WHAT YOU SHOULD DO: In full and without alteration, copy the listing.

DATA EXCERPT:
☆ ☆ ☆
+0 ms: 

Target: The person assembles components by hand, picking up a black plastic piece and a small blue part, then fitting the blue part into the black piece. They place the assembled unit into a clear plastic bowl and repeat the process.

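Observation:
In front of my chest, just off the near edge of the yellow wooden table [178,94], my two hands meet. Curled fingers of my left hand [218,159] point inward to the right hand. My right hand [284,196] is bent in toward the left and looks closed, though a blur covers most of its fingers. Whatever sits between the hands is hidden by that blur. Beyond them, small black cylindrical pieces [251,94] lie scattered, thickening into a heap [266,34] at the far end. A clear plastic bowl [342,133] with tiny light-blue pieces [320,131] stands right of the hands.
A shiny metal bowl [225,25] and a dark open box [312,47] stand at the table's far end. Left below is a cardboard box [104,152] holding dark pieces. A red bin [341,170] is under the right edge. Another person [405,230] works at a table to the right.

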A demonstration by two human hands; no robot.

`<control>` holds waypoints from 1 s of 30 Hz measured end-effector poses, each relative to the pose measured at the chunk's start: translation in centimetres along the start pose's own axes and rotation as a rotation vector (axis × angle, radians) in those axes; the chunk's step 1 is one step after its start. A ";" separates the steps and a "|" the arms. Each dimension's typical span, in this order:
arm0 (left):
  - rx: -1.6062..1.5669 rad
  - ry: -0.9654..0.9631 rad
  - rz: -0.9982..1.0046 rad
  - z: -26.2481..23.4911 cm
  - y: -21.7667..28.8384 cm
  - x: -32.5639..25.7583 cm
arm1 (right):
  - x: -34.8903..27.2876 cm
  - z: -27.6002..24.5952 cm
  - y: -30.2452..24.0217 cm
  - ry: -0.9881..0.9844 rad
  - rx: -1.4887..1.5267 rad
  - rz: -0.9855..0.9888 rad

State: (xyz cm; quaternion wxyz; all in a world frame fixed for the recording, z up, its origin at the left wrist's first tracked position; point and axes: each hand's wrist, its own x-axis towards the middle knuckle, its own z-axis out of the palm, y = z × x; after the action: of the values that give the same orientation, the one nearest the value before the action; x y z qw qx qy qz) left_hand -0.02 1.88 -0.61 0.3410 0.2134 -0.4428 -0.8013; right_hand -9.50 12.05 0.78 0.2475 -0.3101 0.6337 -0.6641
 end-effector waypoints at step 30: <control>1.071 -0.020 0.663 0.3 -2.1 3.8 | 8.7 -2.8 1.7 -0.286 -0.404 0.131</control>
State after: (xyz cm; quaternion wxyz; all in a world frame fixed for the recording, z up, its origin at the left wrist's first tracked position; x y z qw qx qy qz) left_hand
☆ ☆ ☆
ANSWER SECTION:
+0 ms: 

Target: The person assembles components by hand, picking up a black plastic piece and a small blue part, then fitting the blue part into the black piece. They place the assembled unit into a clear plastic bowl and repeat the process.

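Observation:
In front of my chest, just off the near edge of the yellow wooden table [178,94], my two hands meet. Curled fingers of my left hand [218,159] point inward to the right hand. My right hand [284,196] is bent in toward the left and looks closed, though a blur covers most of its fingers. Whatever sits between the hands is hidden by that blur. Beyond them, small black cylindrical pieces [251,94] lie scattered, thickening into a heap [266,34] at the far end. A clear plastic bowl [342,133] with tiny light-blue pieces [320,131] stands right of the hands.
A shiny metal bowl [225,25] and a dark open box [312,47] stand at the table's far end. Left below is a cardboard box [104,152] holding dark pieces. A red bin [341,170] is under the right edge. Another person [405,230] works at a table to the right.
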
A demonstration by two human hands; no robot.

`<control>` holds waypoints from 1 s of 30 Hz measured end-effector poses, each relative to the pose measured at the chunk's start: translation in centimetres along the start pose's own axes and rotation as a rotation vector (axis × angle, radians) in those axes; the chunk's step 1 is one step after its start. A ";" separates the steps and a "|" the arms. Each dimension's typical span, in this order:
arm0 (left):
  - rx: -1.6062..1.5669 rad
  - ry: -0.9654..0.9631 rad
  - rz: -0.9982..1.0046 rad
  - z: -26.2481..23.4911 cm
  - y: -21.7667..28.8384 cm
  - x: -32.5639..25.7583 cm
arm1 (right):
  - x: -34.8903..27.2876 cm
  - z: -27.6002..24.5952 cm
  - y: -30.2452..24.0217 cm
  - ry: -0.9881..0.9844 rad
  - rx: -1.4887..1.5267 rad
  - rz: -0.9855..0.9888 rad

State: (xyz cm; quaternion wxyz; all in a world frame fixed for the recording, z up, its origin at the left wrist's first tracked position; point and axes: each hand's wrist, its own x-axis towards the middle knuckle, its own z-axis out of the palm, y = z × x; after the action: of the values that give the same orientation, the one nearest the value before the action; x y z qw qx qy qz) left_hand -0.02 1.88 -0.61 0.3410 0.2134 -0.4428 -0.8013; right_hand -9.50 12.05 0.78 0.2475 -0.3101 0.6337 -0.6641
 end-effector waypoints at step 30: <control>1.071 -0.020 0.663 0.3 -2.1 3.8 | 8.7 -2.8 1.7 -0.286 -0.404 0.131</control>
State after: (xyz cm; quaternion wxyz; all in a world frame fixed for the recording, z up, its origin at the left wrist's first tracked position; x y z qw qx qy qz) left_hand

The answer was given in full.